The Food and Drug Administration (FDA) had proposed a rule requiring manufacturers of metal-on-metal hip replacement products to follow an extensive safety process if they chose to continue selling the product. Johnson & Johnson did recall the DePuy ASR Acetabular System in August 2010 after reports of worldwide failings.
In addition, DePuy sold and marketed the Pinnacle Acetabular Cup System, which included inserts that held the replaced joint made of plastic, ceramic and metal. The health issue was related to the metal liner.
Hip replacement patients have reported frequent occurrences of metal debris released into the body, which destroys soft tissue surrounding the hip joint. Many of these hip replacement patients have undergone revision surgeries.
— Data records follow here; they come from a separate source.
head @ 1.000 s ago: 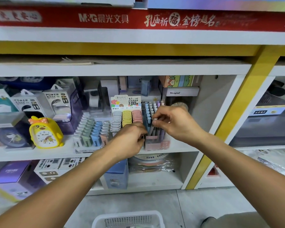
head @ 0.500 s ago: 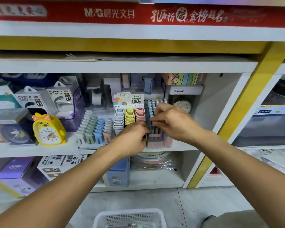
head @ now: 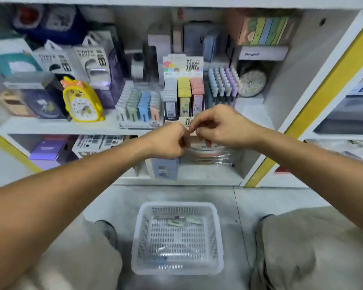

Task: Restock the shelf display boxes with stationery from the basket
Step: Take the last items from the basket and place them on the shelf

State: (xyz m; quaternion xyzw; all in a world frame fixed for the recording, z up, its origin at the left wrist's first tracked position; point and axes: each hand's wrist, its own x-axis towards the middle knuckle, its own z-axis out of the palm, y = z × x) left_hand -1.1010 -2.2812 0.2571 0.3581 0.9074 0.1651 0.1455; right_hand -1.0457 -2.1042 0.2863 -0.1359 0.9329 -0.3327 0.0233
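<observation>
Both hands, left hand point(head: 168, 141) & right hand point(head: 220, 126), are meeting fingers-curled below the pastel pen display box point(head: 222, 86), contents unclear; next, I'd judge, reaching to the white slotted plastic basket point(head: 177, 237) w/ few items left.

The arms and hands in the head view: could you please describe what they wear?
Both forearms are bare to the frame edge, with no sleeves showing. The left hand and right hand wear no gloves; no watch or ring is visible.

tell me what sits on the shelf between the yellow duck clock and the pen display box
In the head view, two display boxes sit between the yellow duck clock and the pen display box: pastel erasers, then lead refill cases.
</observation>
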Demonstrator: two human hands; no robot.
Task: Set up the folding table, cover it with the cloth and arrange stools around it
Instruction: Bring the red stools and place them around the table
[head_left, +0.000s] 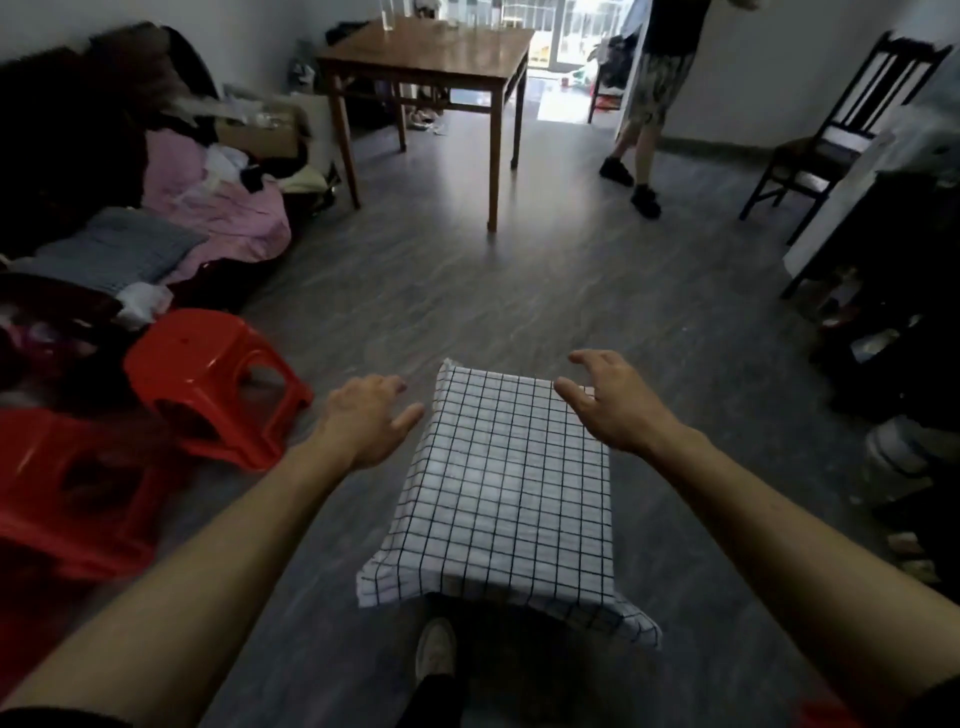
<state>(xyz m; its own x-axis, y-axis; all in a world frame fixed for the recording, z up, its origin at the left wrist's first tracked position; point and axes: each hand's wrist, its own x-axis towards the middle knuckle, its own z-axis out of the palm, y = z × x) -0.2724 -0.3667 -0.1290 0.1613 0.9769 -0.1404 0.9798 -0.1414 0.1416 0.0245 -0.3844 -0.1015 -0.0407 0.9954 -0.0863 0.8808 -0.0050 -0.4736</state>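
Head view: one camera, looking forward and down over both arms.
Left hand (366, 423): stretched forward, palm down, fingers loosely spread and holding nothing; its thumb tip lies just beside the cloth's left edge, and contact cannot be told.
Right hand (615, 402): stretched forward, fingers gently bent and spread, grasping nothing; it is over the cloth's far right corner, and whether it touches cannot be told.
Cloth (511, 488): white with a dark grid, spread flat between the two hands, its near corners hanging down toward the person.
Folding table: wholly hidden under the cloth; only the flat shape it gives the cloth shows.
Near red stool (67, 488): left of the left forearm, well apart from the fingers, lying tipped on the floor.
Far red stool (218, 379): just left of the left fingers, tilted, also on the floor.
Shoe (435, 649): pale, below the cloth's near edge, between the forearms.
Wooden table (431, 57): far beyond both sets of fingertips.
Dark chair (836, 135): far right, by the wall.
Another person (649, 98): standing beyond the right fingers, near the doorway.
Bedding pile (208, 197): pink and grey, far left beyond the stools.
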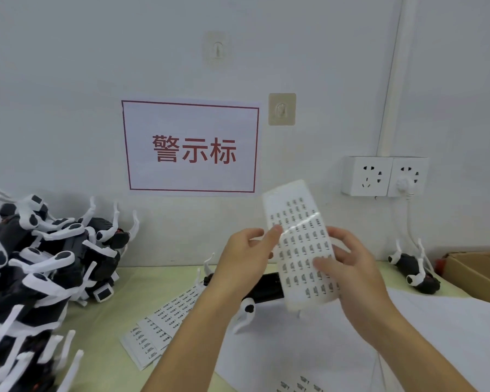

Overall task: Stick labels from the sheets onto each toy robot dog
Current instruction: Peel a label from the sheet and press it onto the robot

Adverse reactions include metallosis, tumors, bone and tissue loss and other infectious processes.
Kreisman Law Offices has been handling DePuy and Johnson & Johnson hip replacement defect cases for individuals and families for more than 37 years, in and around Chicago, Cook County and surrounding areas, including Chicago (Wrigleyville), Chicago (Belmont Harbor), Chicago (Beverly), Chicago (East Village), Chicago (Lincoln Square), Chicago (Rogers Park), Aurora, Bloomingdale, Bolingbrook, Crystal Lake, Round Beach Lake, Elgin, Forest Park and Glen Ellyn, Ill.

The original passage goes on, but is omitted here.